_Data for this task_
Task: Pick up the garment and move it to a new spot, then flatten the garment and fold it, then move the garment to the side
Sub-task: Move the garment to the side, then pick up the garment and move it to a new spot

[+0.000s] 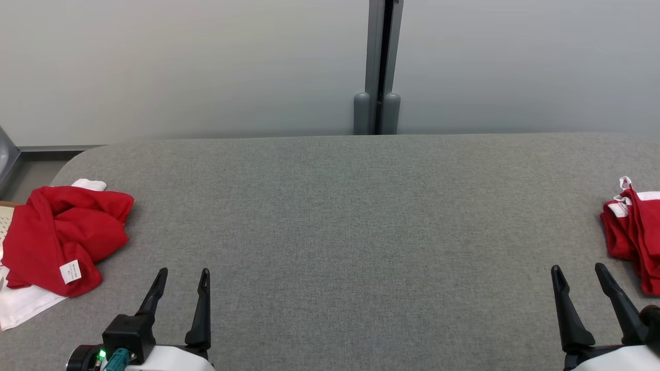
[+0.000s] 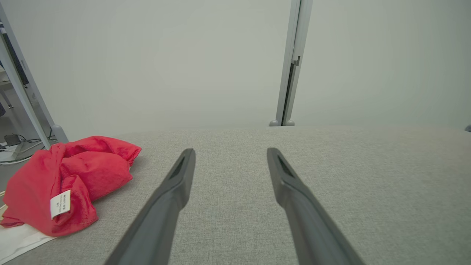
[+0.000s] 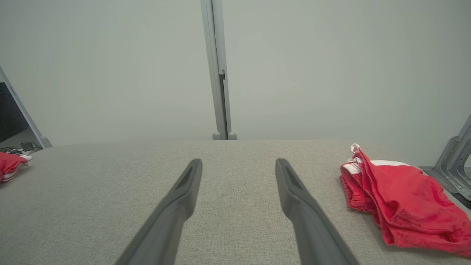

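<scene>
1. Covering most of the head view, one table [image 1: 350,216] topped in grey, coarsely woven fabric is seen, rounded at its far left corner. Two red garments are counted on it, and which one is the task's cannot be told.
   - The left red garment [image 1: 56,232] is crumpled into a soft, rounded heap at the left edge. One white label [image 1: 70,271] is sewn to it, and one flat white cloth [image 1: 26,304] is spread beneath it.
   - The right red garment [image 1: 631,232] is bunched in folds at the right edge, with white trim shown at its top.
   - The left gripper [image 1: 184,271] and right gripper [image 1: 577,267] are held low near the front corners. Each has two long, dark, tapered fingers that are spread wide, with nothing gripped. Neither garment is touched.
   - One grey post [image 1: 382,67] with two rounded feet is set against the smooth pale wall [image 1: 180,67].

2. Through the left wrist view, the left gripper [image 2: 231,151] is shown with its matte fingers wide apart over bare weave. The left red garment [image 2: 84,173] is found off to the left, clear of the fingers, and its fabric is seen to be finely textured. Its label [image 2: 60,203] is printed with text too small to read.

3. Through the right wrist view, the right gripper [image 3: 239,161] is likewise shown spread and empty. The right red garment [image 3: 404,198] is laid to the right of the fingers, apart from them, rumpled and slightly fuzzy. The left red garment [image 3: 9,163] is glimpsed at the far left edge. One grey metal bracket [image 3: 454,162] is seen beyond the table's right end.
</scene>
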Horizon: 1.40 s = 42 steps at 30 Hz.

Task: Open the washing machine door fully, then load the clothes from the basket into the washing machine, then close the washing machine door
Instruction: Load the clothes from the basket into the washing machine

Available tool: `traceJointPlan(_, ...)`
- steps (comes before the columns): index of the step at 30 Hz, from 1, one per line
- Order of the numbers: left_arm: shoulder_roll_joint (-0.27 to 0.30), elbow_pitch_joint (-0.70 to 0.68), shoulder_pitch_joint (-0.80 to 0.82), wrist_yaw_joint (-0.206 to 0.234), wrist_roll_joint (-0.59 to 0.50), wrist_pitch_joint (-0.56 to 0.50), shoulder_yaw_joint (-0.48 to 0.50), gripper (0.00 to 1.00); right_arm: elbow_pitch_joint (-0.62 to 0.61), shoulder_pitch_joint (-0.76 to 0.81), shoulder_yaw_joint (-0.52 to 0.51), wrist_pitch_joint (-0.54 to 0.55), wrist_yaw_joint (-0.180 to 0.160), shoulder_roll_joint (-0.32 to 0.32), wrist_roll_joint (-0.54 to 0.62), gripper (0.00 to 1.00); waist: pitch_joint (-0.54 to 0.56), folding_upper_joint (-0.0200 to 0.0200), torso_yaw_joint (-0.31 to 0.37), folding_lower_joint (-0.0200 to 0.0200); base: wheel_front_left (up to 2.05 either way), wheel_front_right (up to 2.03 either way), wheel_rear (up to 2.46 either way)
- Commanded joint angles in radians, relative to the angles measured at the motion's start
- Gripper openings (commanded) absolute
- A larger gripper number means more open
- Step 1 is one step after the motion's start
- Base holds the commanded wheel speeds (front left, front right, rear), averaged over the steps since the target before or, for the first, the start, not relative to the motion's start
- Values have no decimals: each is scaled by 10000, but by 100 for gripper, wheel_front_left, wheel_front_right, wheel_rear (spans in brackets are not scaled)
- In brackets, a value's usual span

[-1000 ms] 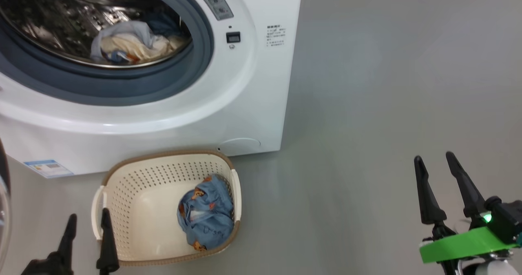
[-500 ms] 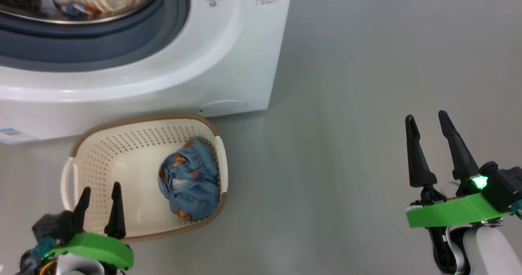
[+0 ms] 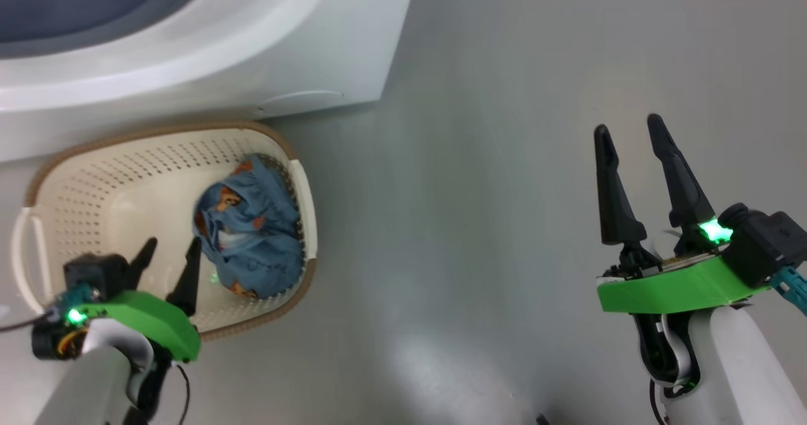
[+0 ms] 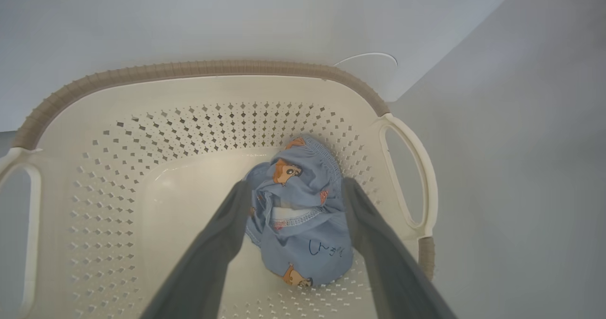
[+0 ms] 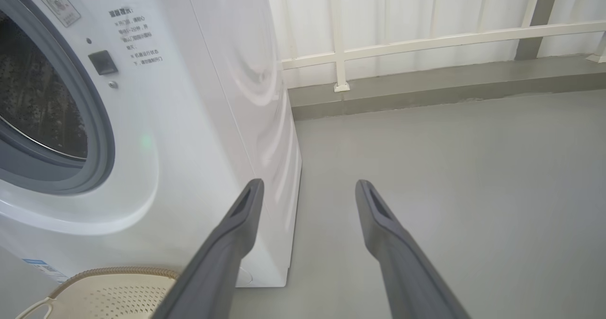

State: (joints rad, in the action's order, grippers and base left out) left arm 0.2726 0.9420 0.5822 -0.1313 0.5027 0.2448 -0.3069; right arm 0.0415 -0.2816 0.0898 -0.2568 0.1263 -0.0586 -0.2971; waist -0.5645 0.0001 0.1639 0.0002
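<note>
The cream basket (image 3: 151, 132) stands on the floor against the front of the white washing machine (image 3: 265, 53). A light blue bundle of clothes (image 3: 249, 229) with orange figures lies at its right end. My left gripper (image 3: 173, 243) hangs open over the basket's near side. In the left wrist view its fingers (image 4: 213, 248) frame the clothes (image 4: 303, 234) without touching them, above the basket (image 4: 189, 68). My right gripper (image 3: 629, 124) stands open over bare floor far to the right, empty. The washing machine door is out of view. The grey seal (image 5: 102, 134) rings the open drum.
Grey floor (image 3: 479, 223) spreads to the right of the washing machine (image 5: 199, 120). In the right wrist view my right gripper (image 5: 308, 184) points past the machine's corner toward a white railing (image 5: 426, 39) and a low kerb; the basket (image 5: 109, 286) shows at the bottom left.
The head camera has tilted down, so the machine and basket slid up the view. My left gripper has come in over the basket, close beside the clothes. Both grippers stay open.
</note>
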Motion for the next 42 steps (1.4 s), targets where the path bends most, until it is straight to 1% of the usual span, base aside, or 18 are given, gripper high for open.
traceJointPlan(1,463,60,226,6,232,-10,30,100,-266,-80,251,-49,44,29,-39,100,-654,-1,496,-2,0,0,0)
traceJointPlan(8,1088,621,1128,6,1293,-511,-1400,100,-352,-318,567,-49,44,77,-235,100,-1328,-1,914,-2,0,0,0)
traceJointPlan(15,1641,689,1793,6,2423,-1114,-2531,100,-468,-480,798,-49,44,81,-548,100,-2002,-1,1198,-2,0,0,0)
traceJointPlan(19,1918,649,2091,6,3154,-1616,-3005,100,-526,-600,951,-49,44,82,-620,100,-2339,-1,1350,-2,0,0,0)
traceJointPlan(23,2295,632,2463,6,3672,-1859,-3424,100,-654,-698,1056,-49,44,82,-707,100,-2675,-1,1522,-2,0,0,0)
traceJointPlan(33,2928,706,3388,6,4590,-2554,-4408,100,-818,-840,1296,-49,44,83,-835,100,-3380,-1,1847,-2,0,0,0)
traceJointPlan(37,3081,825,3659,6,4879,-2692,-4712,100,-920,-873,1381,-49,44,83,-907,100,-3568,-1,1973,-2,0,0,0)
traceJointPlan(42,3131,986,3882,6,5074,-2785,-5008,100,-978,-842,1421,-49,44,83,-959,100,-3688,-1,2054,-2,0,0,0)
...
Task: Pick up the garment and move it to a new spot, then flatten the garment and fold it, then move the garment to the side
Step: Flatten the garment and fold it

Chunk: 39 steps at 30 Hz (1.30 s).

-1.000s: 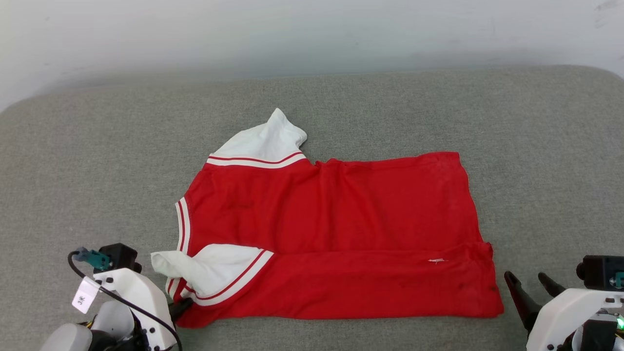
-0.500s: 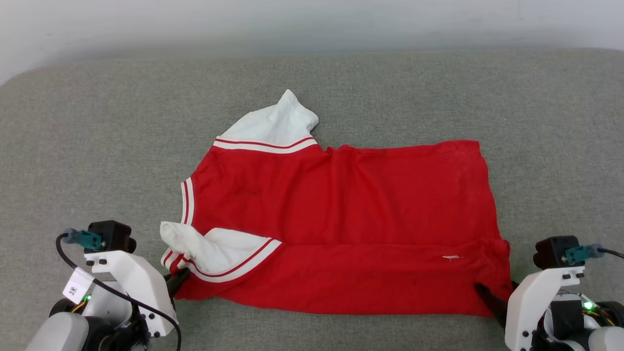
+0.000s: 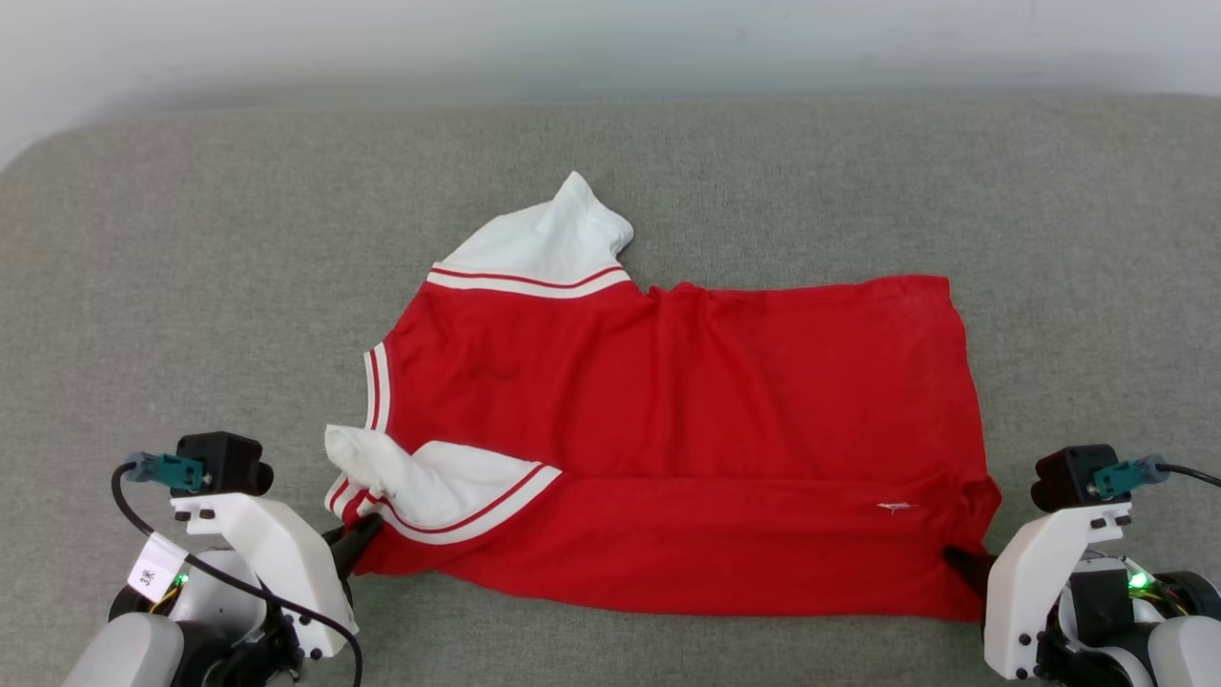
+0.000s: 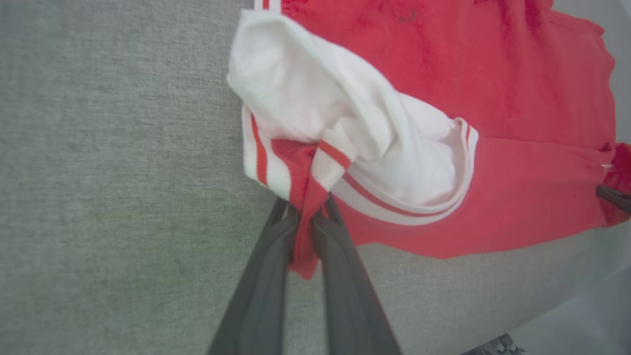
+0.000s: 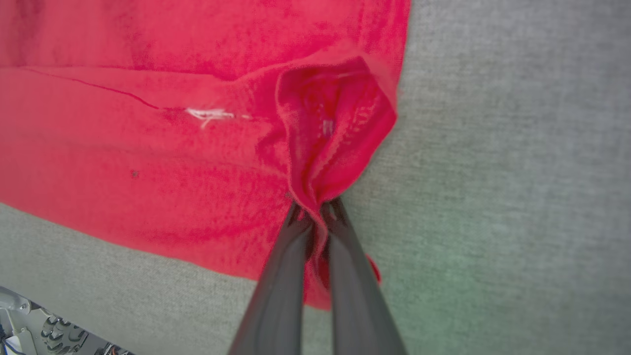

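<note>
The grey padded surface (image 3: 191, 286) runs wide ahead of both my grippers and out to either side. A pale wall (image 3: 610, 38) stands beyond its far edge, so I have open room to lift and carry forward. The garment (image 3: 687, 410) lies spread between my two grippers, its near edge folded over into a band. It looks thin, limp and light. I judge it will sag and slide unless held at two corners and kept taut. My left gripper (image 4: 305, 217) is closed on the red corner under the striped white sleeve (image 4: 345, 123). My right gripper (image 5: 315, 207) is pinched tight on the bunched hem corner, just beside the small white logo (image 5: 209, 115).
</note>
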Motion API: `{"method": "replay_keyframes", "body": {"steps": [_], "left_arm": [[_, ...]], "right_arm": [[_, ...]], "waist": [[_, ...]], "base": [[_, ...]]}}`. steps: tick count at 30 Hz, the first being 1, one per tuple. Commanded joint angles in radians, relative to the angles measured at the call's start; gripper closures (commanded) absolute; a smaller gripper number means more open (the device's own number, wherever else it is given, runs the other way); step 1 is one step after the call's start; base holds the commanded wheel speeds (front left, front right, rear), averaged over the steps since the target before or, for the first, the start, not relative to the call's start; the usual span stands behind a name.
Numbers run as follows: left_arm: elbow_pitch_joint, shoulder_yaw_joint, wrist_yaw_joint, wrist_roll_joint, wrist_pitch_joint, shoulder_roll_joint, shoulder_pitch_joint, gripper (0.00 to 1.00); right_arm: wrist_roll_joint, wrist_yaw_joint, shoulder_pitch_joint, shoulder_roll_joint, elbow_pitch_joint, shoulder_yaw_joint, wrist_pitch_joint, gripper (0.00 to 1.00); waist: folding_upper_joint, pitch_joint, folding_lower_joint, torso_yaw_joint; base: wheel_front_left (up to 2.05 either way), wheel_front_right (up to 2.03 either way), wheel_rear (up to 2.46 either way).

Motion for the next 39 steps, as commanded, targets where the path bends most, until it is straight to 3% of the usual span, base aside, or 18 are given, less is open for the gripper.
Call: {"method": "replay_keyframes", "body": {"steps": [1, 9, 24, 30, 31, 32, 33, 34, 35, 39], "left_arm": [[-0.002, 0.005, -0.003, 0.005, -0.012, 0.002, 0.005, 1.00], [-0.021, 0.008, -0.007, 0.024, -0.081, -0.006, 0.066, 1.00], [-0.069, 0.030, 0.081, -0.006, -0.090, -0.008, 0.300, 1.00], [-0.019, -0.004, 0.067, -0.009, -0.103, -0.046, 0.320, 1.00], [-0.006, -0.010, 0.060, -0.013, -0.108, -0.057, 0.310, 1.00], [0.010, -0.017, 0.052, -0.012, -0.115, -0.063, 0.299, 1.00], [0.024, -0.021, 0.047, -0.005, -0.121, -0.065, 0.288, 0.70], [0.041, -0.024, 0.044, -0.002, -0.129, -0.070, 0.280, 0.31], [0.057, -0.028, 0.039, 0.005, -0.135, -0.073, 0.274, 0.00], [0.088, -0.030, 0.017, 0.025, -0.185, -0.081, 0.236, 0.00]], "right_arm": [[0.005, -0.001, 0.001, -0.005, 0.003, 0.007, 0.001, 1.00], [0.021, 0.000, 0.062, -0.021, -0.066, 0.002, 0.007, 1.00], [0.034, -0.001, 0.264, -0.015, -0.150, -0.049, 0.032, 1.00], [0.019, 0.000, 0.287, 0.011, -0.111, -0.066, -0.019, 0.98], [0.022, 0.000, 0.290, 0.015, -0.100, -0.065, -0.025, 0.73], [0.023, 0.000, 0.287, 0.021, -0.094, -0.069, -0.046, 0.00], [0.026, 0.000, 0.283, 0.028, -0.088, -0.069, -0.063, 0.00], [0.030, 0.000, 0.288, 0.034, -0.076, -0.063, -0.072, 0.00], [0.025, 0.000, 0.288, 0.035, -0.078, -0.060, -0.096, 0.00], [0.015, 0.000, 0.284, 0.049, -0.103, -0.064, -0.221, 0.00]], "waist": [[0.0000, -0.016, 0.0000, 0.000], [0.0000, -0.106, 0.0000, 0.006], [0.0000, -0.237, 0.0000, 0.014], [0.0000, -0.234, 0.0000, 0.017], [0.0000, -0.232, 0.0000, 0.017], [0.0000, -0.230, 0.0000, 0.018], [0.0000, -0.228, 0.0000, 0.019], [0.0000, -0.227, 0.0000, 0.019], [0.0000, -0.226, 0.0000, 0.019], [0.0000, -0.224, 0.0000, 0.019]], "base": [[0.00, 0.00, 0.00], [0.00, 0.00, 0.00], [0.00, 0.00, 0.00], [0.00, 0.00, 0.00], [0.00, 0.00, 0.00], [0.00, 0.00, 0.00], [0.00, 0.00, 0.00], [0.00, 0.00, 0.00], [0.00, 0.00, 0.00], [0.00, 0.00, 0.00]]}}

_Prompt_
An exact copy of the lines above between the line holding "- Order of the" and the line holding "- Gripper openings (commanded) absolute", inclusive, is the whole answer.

_The answer_
- Order of the numbers: left_arm: shoulder_roll_joint (-0.27 to 0.30), elbow_pitch_joint (-0.70 to 0.68), shoulder_pitch_joint (-0.80 to 0.82), wrist_yaw_joint (-0.206 to 0.234), wrist_roll_joint (-0.59 to 0.50), wrist_pitch_joint (-0.56 to 0.50), shoulder_yaw_joint (-0.48 to 0.50), gripper (0.00 to 1.00); right_arm: elbow_pitch_joint (-0.62 to 0.61), shoulder_pitch_joint (-0.76 to 0.81), shoulder_yaw_joint (-0.52 to 0.51), wrist_pitch_joint (-0.54 to 0.55), wrist_yaw_joint (-0.180 to 0.160), shoulder_roll_joint (-0.32 to 0.32), wrist_roll_joint (-0.54 to 0.62), gripper (0.00 to 1.00); waist: pitch_joint (-0.54 to 0.56), folding_upper_joint (-0.0200 to 0.0200), torso_yaw_joint (-0.31 to 0.37), folding_lower_joint (-0.0200 to 0.0200); base: wheel_front_left (up to 2.05 either way), wheel_front_right (up to 2.03 either way), wheel_rear (up to 2.46 either way)
- Commanded joint angles in radians, relative to the angles measured at the motion's start
- Gripper openings (commanded) absolute

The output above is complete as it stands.